誰にも言えない過去の苦さを思い出させる曲。
本当は唯には似合わない。
だけど、いまの俺には、この曲が一番嘘がない。

「…きっと唯も好きな曲」

そう言いながら視線を合わせた瞬間、
唯の瞳に、触れたらいけないものが宿っているのを感じた。
好意なのか、憧れなのか、それとも――。

それを確かめる勇気はなかった。



気づけば21時半。
夜勤の時間が迫り、一緒に部屋を出る。

「また連絡するね。

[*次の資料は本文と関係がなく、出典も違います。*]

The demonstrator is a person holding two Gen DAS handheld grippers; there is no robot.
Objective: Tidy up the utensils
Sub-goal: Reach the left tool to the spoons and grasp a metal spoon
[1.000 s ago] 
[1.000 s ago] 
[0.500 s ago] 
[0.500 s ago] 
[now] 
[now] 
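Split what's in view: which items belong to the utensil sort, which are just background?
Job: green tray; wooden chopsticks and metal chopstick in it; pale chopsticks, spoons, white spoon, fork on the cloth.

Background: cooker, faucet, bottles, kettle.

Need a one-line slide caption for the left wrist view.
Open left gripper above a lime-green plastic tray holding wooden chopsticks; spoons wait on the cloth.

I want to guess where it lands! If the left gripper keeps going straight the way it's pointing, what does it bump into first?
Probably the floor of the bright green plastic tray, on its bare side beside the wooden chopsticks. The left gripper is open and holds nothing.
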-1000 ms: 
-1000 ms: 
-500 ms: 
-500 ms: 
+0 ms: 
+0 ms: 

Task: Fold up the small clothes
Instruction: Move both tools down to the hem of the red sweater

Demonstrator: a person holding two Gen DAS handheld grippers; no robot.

まっすぐ帰るんだよ?」

そう言いながら、
自分が彼氏みたいだと思った。
けれど、心配せずにはいられなかった。

「もう、子供扱いしないでよね笑」

唯が笑うたびに、
“子供じゃない”と痛いほどわかる。
俺の前であんな顔をするくせに、どうして気づかないんだろう。

境界が曖昧になるのが怖い。
けれど、その境界を壊したい衝動はもっと怖い。

「…あーぁ、仕事行きたくねぇな」

思わず漏れた本音に、唯が笑って背中を押す。
振り返ると、両手をぶんぶん振る彼女がいた。

ああ、離れがたい。
本当に。



夜勤へ向かう道を歩きながら、
耳にはさっきの曲の余韻が残っていた。

――“smile in your face”

この歌詞のように思える存在が、俺にはもういるのか。
唯が知らない答えが喉元に絡みついている。

あのとき、あの笑顔のまま手を取ってしまえば良かったのか。
それとも、あそこで離したことが正しかったのか。

どちらが本音なのか、
もう自分でもわからない。

ただひとつだけ確かなのは――

唯は、思っている以上に俺を揺さぶる。。